TRY IT
The lines below that include the word "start" are to be reported.

RECORDED INFORMATION
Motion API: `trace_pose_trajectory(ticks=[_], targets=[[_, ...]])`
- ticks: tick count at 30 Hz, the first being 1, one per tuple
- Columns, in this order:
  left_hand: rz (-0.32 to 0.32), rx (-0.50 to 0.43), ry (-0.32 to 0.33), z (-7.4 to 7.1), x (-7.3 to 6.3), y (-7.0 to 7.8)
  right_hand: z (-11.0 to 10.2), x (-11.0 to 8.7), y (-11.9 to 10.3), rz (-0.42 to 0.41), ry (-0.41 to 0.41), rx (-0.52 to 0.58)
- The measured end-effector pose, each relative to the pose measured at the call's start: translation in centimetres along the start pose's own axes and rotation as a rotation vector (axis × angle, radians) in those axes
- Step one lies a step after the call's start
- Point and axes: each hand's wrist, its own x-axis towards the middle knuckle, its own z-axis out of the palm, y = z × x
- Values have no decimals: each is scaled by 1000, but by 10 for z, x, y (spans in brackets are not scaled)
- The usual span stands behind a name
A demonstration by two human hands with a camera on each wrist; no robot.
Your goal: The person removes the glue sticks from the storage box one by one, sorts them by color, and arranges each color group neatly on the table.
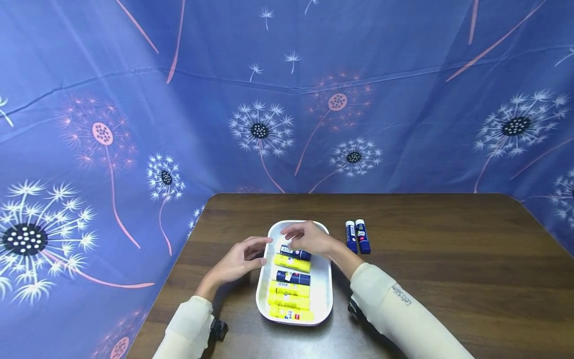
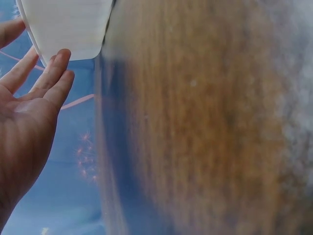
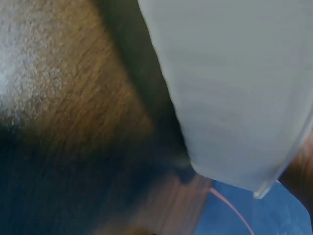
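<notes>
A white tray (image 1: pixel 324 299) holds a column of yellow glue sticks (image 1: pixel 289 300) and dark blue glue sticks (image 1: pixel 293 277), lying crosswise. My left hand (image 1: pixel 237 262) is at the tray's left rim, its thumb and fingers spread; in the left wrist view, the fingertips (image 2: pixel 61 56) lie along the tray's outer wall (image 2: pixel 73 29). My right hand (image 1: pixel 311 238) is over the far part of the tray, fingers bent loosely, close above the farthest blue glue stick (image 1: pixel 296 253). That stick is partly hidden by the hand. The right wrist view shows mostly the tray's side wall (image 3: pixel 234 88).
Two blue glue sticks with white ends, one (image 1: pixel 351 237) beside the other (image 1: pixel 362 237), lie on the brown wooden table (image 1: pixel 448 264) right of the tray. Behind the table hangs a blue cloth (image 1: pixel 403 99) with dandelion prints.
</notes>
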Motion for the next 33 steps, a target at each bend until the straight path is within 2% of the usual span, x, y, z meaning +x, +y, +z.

OUTPUT OF THE TASK
- The measured end-effector pose, each relative to the pose measured at the call's start: translation in centimetres along the start pose's own axes and rotation as a rotation vector (axis × angle, radians) in those axes
- Step one lies a step after the call's start

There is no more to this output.